Records from a data source:
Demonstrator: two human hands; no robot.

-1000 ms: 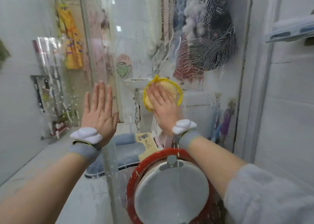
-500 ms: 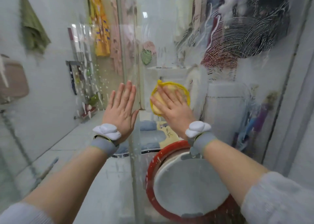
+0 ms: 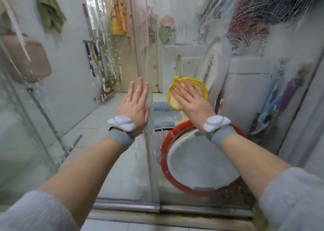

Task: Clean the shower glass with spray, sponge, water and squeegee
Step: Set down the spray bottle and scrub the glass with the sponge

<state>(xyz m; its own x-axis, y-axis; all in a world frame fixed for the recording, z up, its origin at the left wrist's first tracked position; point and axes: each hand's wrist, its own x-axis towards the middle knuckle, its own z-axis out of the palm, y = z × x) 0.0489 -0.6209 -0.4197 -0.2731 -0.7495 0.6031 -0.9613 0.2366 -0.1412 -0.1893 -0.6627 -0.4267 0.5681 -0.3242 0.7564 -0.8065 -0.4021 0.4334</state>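
Observation:
The shower glass (image 3: 245, 59) fills the view ahead, with white foam swirls at its upper right and drips lower down. My right hand (image 3: 191, 101) lies flat with straight fingers and presses a round yellow sponge (image 3: 201, 87) against the glass. My left hand (image 3: 135, 104) is flat on the glass beside the vertical pane edge (image 3: 149, 125), fingers straight and pointing up. No spray bottle or squeegee is clearly visible.
Behind the glass stands a red basin (image 3: 164, 153) with a white lid, a blue mat and a white sink. A metal door track (image 3: 157, 208) runs along the floor. A green towel (image 3: 50, 8) hangs upper left.
Both hands have slid lower on the glass, and the view has tilted down and left, bringing the floor track into sight. The sponge stays under my right palm.

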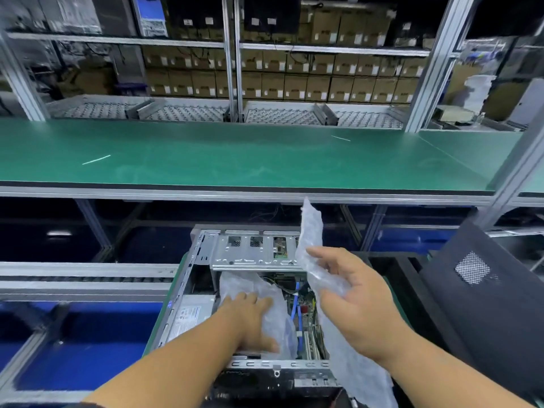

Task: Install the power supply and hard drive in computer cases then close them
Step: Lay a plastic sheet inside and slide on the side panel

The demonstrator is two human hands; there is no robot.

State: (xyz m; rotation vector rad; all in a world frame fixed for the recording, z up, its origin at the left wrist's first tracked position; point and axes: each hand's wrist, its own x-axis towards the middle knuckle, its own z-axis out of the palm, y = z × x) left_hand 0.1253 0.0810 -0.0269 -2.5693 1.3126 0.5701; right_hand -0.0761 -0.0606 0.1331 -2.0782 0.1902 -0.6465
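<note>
Computer case (203, 290) lies open at lower centre; my left hand (250, 322) presses flat on bubble wrap (265, 290) inside, my right hand (353, 298) grips a bubble-wrap strip (312, 231) above it.

Bare metal, soft film and matt mat

The open computer case (206, 254) is dull grey sheet metal, its drive cage (253, 251) stamped and faintly shiny. The bubble wrap (312, 231) is translucent, crinkled plastic. The worktop (235, 154) wears a smooth, matt green mat; the side panel (485, 304) is matt black with a mesh vent.
</note>
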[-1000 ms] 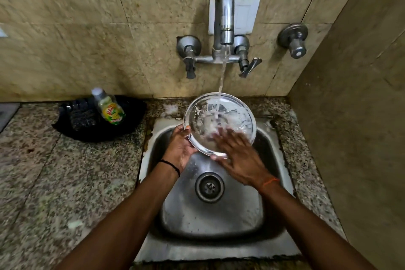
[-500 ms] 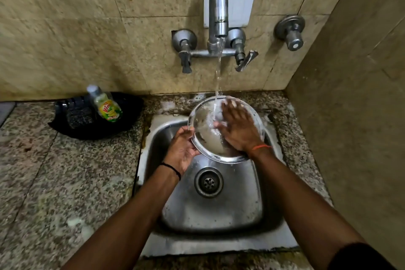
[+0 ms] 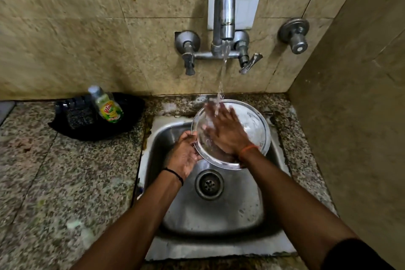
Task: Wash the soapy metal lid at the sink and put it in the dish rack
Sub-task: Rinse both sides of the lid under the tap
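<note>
The square stainless-steel sink (image 3: 210, 210) sits in the speckled granite surface (image 3: 54, 182). Above the sink, the round shiny metal lid (image 3: 254, 129) is tilted under running water. The left hand (image 3: 185, 155) clamps the lid's left rim; the right hand (image 3: 225, 131) lies flat, fingers spread, on its face.

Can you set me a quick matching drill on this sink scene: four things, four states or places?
Things:
1. round metal lid
2. left hand
3. right hand
4. green dish soap bottle

States or places:
A. lies in the black tray on the granite counter
B. flat on the lid's face, under the stream
C. tilted over the steel sink
D. grips the lid's rim

Pairs: 1-C, 2-D, 3-B, 4-A
</note>
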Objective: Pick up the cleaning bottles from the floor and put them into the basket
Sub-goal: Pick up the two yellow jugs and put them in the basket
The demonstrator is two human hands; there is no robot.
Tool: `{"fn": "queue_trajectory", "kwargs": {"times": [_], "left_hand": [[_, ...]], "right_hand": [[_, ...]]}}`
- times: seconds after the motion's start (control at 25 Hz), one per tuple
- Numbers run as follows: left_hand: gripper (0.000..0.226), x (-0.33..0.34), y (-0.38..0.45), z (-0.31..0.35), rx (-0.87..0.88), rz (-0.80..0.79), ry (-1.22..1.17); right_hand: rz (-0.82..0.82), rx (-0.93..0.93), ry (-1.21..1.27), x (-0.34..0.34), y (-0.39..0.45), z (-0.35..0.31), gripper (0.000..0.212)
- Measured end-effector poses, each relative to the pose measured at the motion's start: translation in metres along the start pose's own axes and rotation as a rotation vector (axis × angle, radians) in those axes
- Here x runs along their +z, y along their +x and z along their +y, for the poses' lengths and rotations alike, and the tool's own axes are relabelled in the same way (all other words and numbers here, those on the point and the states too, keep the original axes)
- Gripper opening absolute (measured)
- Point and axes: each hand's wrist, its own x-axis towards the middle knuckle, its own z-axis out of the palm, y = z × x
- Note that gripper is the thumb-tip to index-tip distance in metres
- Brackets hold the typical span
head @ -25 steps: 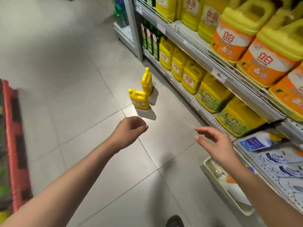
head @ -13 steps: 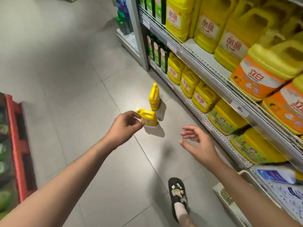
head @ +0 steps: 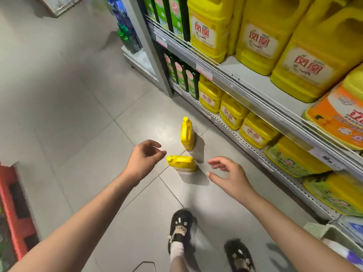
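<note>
Hands flanked nearer yellow cleaning bottle at frame centre: left hand closer, fingers loosely curled by its cap; right hand spread, empty. Second bottle stood just above.

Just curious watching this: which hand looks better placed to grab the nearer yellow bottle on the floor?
Probably the left hand: its loosely curled fingertips sit right beside the cap of the nearer yellow bottle. The right hand, open, hovers further off, past the bottle's base.
</note>
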Motion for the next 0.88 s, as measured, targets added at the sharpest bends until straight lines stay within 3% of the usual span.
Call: {"fn": "queue_trajectory", "kwargs": {"times": [0.6,0.88], "left_hand": [[0.015,0.094,0.256,-0.160,0.180,-0.120,0.120],[0.048,0.142,0.323,-0.209,0.112,-0.104,0.136]], "right_hand": [[0.176,-0.156,-0.065,0.104,0.173,0.196,0.030],[0.003,-0.172,-0.214,0.142,0.214,0.267,0.045]]}}
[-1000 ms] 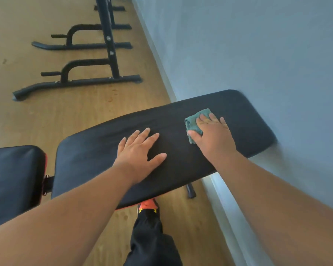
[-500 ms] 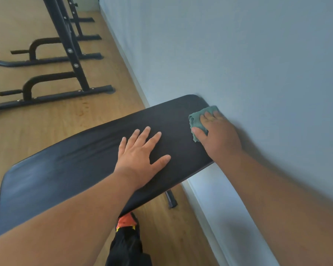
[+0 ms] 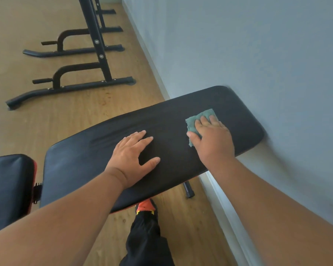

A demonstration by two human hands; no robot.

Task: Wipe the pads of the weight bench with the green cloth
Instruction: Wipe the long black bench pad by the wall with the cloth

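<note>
Far left, the smaller black vinyl seat pad (image 3: 8,189) with the red edge trim is cut off by the frame edge, and a bit of dark hinge hardware can be seen in the gap between it and the next pad. Up top on the light wooden plank floor (image 3: 37,121), a black tubular steel rack base (image 3: 69,87) is parked with its curved feet and bolted upright, well apart from the bench.

Next over, the long black padded backrest of the weight bench (image 3: 96,150) is seen running diagonally up toward the right, its far end right up against the pale blue-grey painted wall (image 3: 258,45). The left hand (image 3: 132,157) is laid flat on the middle of that pad, fingers straight and spread a little, thumb out to the side, nothing held, just pressed down on the vinyl.

Below the bench edge, an orange and black shoe (image 3: 145,206) and a black trouser leg (image 3: 146,242) are visible on the floor, plus a short black bench foot (image 3: 187,190) near the white skirting board (image 3: 219,198).

Further right, the crumpled green microfibre cloth (image 3: 198,120) is sat on the backrest toward its wall end. It's pinned under the right hand (image 3: 211,139), fingers laid over it fairly straight and thumb tucked at its left edge, so the cloth is pressed to the pad rather than bunched in a fist.
</note>
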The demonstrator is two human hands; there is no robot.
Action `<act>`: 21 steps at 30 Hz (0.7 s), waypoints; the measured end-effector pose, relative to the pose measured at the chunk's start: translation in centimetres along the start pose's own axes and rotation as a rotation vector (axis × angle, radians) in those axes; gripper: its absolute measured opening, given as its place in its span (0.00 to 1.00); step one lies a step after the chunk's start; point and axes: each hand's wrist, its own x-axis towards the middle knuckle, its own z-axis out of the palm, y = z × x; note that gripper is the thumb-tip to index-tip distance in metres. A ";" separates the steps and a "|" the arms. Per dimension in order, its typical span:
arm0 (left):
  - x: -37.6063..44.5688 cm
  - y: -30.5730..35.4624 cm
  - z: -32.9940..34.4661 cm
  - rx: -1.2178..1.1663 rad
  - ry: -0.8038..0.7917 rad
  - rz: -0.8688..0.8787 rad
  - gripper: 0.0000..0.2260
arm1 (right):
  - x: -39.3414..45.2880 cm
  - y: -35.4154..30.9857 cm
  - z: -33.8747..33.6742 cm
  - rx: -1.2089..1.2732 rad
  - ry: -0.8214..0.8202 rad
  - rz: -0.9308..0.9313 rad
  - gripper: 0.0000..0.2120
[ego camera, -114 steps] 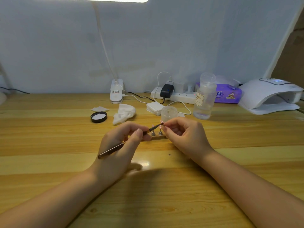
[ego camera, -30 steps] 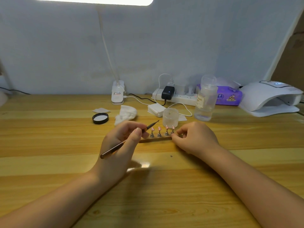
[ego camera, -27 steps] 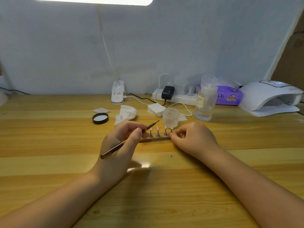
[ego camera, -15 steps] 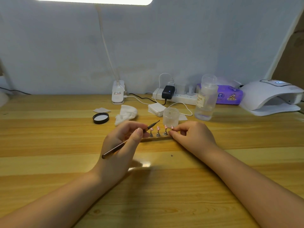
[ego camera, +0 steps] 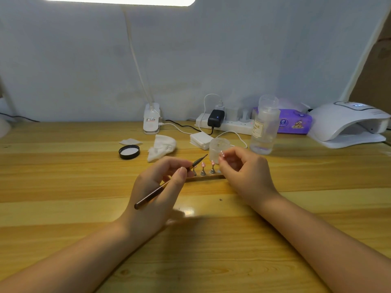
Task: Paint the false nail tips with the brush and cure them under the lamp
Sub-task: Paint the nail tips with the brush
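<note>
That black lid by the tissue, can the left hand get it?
Probably yes: the black lid lies in the open with bare table before it, but the left hand grips the brush, so its fingers aren't free.

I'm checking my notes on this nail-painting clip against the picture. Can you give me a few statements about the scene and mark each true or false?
1. The left hand holds the thin dark-handled brush. True.
2. The right hand lies flat and holds nothing. False: its fingertips pinch a small pink false nail tip on its stand, lifted above the wooden strip.
3. The round black jar lid lies left of the crumpled white tissue. True.
4. The white dome-shaped curing lamp stands at the table's far left. False: it stands far right.
5. The small frosted jar is capped. False: it is open.
</note>
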 end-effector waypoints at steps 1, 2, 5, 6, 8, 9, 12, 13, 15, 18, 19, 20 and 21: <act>0.0 -0.1 0.0 0.013 0.001 0.002 0.10 | -0.1 -0.1 0.1 0.069 0.002 0.032 0.03; 0.0 -0.2 0.0 0.026 0.001 0.003 0.10 | -0.1 -0.1 0.2 0.119 -0.002 0.052 0.04; 0.0 -0.4 0.1 0.062 -0.014 0.010 0.10 | -0.3 -0.3 0.3 0.175 -0.027 0.052 0.06; 0.0 -0.5 0.1 0.071 -0.021 0.022 0.10 | -0.3 -0.4 0.3 0.184 -0.030 0.044 0.06; 0.0 -0.5 0.1 0.084 -0.039 0.055 0.10 | -0.4 -0.5 0.4 0.184 -0.036 0.027 0.06; 0.0 -0.5 0.1 0.089 -0.051 0.069 0.10 | -0.4 -0.5 0.4 0.182 -0.039 0.024 0.06; 0.0 -0.5 0.1 0.122 -0.075 0.097 0.10 | -0.5 -0.5 0.3 0.190 -0.043 0.036 0.06; 0.0 -0.5 0.1 0.124 -0.075 0.096 0.10 | -0.5 -0.5 0.3 0.189 -0.040 0.037 0.06; -0.1 -0.5 0.2 0.108 -0.058 0.086 0.09 | -0.5 -0.5 0.4 0.186 -0.034 0.038 0.06; -0.2 -0.5 0.2 0.070 -0.024 0.100 0.08 | -0.5 -0.4 0.4 0.199 -0.033 0.045 0.06; -0.2 -0.4 0.2 0.061 -0.016 0.108 0.08 | -0.5 -0.4 0.4 0.200 -0.033 0.043 0.06; -0.2 -0.5 0.1 0.064 -0.005 0.109 0.08 | -0.4 -0.4 0.3 0.197 -0.034 0.040 0.06; -0.2 -0.5 0.1 0.068 0.005 0.100 0.08 | -0.4 -0.4 0.3 0.192 -0.035 0.035 0.06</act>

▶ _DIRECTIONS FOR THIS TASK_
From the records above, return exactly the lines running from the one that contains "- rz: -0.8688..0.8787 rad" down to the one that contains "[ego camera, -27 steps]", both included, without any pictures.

▶ _ANSWER BELOW_
  - rz: -0.8688..0.8787 rad
  - gripper: 0.0000..0.2260
arm1 (right):
  - x: -39.3414..45.2880 cm
  - y: -35.4154..30.9857 cm
  - z: -33.8747..33.6742 cm
  - rx: -1.2089..1.2732 rad
  - ry: -0.8214..0.8202 rad
  - rz: -0.9308..0.9313 rad
  - gripper: 0.0000..0.2120
[ego camera, -114 steps] 
[ego camera, -30 steps] 
[ego camera, -27 steps] 

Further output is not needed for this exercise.